Il s'agit d'un ancien village abandonné que des français ont entrepris de réhabiliter afin d'y vivre et de monter des projets culturels et associatifs. Introuvable sur Google Maps, il se situe juste à côté de Célanova et dispose d'un accès à l'électricité et à l'eau courante.

Le village organise tous les ans un festival durant l'été, mais cette année la nouveauté a été la mise en place d'une résidence au mois de septembre, conviant plusieurs jeunes artistes à venir y travailler durant 2 semaines.

J'ai donc décidé de me joindre à l'aventure (accompagné de Jonas Delhaye et Guillaume Lepoix) et c'est au milieu des poules, des chèvres, des ânes et des ruines que nous nous sommes installés durant ces quinze jours.

Le village

Actuellement seule une des maisons du village est entièrement réhabilitée. Elle sert de cuisine, de salle de séjour et offre 3 chambres pour les résidents annuels. Les festivaliers ou les artistes en résidence doivent aller dormir sous les tentes dans le camping du village au milieu duquel un âne broute bruyamment (surtout la nuit).

Le lieu de travail dédié aux artistes se situe à l'arrière du village, juste à côté des tentes, il est constitué d'une table, d'une rallonge électrique et deux canapés posés sur un sol recouvert de paille.
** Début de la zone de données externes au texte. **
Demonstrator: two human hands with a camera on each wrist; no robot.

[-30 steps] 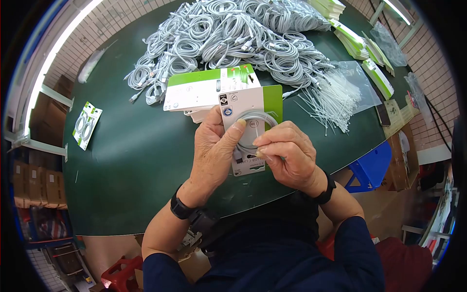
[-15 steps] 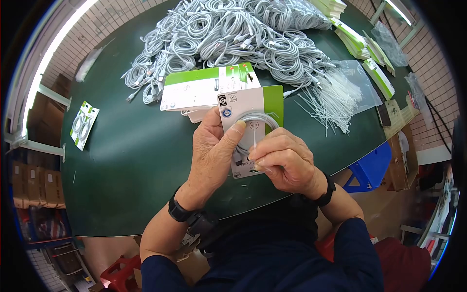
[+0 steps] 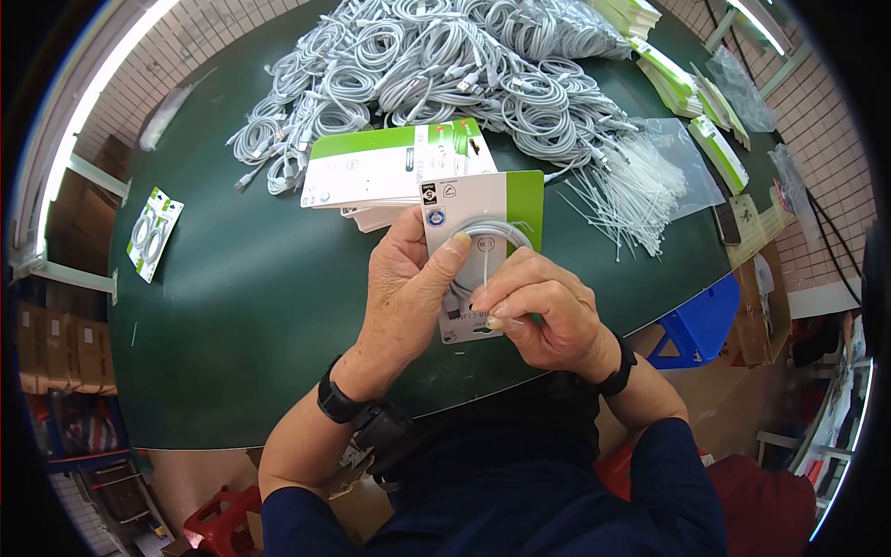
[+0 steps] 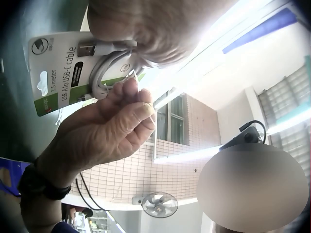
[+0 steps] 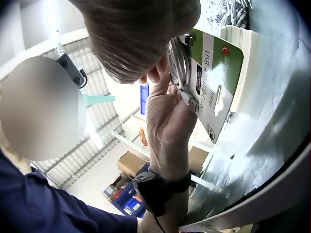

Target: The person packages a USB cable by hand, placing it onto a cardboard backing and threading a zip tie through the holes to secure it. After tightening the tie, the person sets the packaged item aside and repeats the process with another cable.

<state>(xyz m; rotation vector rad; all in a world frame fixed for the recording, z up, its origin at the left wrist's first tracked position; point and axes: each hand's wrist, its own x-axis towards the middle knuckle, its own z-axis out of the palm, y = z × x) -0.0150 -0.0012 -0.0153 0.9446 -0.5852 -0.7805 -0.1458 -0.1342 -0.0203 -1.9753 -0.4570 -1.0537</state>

Un lieu de travail aussi insolite que génial.

Pour la nourriture, on essaye de se servir au maximum des fruits et légumes offerts par le jardin (qui est bien beau et assez grand) ainsi que des courses faites régulièrement dans la ville voisine. Les nouveaux arrivants se voient attribuer une couleur (qui est désignée en fonction de leur date de naissance et du calendrier maya -je crois-) qui définit leur tour de cuisine (tous les 4 jours environ). Sur les deux semaines de résidence, chacun a rivalisé d’imagination pour faire des plats plus excellents les uns que les autres. Comme quoi avec peu de choses on peut faire de vrais festins tous les jours.

La résidence

Au final, je dois dire que je suis réellement charmé par cette résidence. L'accueil a été des plus chaleureux (j'ai en ce moment même encore le souvenir de notre départ et des adieux interminables), même malgré la barrière de la langue (je ne parle pas un mot d'espagnol), le cadre de travail est exceptionnel et le lieu est vraiment rempli de surprises. J'encourage tout jeune artiste désireux de se retrouver dans un cadre non institutionnel à participer à cette résidence qui se déroule tous les ans au mois de Septembre.

Le seul bémol aura été le temps ; deux semaines étant bien trop courtes pour réellement investir le lieu et entamer un travail en profondeur. J'ai tout de même réussi à produire deux vidéos dont je suis assez satisfait (je publierai deux autres billets dédiés à ces productions plus tard).

Une chose est sûre : j'y retournerai l'année prochaine !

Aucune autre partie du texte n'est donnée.